* TASK BRIEF:
Could you write out all the records once more, exactly?

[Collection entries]
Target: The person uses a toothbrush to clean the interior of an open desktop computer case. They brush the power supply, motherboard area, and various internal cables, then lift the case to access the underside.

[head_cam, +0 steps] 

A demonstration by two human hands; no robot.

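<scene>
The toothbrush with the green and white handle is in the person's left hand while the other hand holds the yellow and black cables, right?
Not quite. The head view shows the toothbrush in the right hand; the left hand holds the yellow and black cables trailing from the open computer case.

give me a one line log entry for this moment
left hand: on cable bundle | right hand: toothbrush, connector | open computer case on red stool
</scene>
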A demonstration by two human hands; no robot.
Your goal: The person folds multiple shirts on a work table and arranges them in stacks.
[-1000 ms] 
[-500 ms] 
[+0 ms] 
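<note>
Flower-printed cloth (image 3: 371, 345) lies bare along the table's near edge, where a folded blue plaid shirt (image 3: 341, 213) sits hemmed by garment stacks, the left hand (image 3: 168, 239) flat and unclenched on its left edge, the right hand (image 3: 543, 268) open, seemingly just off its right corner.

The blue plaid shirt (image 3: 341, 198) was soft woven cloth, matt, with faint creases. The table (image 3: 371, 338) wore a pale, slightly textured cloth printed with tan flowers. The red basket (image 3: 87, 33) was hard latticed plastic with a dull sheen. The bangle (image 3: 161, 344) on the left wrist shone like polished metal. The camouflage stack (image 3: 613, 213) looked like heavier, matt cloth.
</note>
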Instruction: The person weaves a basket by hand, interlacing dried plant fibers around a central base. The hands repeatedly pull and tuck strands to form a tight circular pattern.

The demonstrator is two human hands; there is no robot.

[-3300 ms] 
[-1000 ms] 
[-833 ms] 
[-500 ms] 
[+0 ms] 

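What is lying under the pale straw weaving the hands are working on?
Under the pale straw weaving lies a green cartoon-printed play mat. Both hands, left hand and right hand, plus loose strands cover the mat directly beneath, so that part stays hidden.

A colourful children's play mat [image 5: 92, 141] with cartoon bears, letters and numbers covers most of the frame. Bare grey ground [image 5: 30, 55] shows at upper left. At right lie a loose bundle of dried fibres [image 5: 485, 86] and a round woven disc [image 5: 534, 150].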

* WRITTEN RESPONSE:
Target: The person uses a toothbrush to clean the interior of an open desktop computer case. They brush the power supply, motherboard area, and various internal cables, then lift the case to access the underside.

[head_cam, +0 steps] 

A demonstration by two human hands; no robot.

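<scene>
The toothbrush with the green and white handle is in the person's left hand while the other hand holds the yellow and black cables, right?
Not quite. The head view shows the toothbrush in the right hand; the left hand holds the yellow and black cables trailing from the open computer case.

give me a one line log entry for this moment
left hand: on cable bundle | right hand: toothbrush, connector | open computer case on red stool
</scene>
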A demonstration by two human hands; no robot.
Your goal: The person folds multiple shirts on a work table and arranges them in stacks.
[-1000 ms] 
[-500 ms] 
[+0 ms] 
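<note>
Flower-printed cloth (image 3: 371, 345) lies bare along the table's near edge, where a folded blue plaid shirt (image 3: 341, 213) sits hemmed by garment stacks, the left hand (image 3: 168, 239) flat and unclenched on its left edge, the right hand (image 3: 543, 268) open, seemingly just off its right corner.

The blue plaid shirt (image 3: 341, 198) was soft woven cloth, matt, with faint creases. The table (image 3: 371, 338) wore a pale, slightly textured cloth printed with tan flowers. The red basket (image 3: 87, 33) was hard latticed plastic with a dull sheen. The bangle (image 3: 161, 344) on the left wrist shone like polished metal. The camouflage stack (image 3: 613, 213) looked like heavier, matt cloth.
</note>
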Instruction: The person weaves a basket by hand, interlacing dried plant fibers around a central base. The hands repeatedly pull and tuck strands to form a tight circular pattern.

The demonstrator is two human hands; there is no robot.

[-3300 ms] 
[-1000 ms] 
[-833 ms] 
[-500 ms] 
[+0 ms] 

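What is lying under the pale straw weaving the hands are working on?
Under the pale straw weaving lies a green cartoon-printed play mat. Both hands, left hand and right hand, plus loose strands cover the mat directly beneath, so that part stays hidden.

A colourful children's play mat [image 5: 92, 141] with cartoon bears, letters and numbers covers most of the frame. Bare grey ground [image 5: 30, 55] shows at upper left. At right lie a loose bundle of dried fibres [image 5: 485, 86] and a round woven disc [image 5: 534, 150].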

The answer has been given in its entirety.